Exercise directions: One line in the listing below contains "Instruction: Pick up". Repeat that line and each line after it exactly, ending with the last one.

Data listing:
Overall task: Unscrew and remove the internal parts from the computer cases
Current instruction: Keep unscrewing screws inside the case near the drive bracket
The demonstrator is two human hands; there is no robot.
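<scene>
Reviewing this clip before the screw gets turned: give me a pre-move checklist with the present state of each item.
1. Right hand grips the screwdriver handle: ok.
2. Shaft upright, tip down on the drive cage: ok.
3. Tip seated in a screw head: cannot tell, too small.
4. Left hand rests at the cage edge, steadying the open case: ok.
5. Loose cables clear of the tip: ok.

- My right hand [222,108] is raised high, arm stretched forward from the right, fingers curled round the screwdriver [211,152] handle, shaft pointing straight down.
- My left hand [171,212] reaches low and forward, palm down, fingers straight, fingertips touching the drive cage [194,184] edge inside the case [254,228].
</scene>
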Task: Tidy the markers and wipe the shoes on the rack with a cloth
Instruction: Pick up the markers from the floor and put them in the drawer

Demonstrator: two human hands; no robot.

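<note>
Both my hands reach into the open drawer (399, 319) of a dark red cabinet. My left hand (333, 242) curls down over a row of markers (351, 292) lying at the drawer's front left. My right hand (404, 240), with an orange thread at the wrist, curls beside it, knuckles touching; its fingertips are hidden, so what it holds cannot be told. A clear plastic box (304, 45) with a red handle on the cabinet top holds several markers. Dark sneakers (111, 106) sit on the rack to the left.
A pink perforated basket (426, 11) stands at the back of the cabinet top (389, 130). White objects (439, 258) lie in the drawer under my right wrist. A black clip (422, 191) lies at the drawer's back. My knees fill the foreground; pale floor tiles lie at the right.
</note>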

Answer for this exercise:
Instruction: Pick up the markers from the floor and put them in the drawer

Demonstrator: two human hands; no robot.

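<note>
Both my hands reach into the open drawer (399, 319) of a dark red cabinet. My left hand (333, 242) curls down over a row of markers (351, 292) lying at the drawer's front left. My right hand (404, 240), with an orange thread at the wrist, curls beside it, knuckles touching; its fingertips are hidden, so what it holds cannot be told. A clear plastic box (304, 45) with a red handle on the cabinet top holds several markers. Dark sneakers (111, 106) sit on the rack to the left.
A pink perforated basket (426, 11) stands at the back of the cabinet top (389, 130). White objects (439, 258) lie in the drawer under my right wrist. A black clip (422, 191) lies at the drawer's back. My knees fill the foreground; pale floor tiles lie at the right.
</note>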

The answer is complete.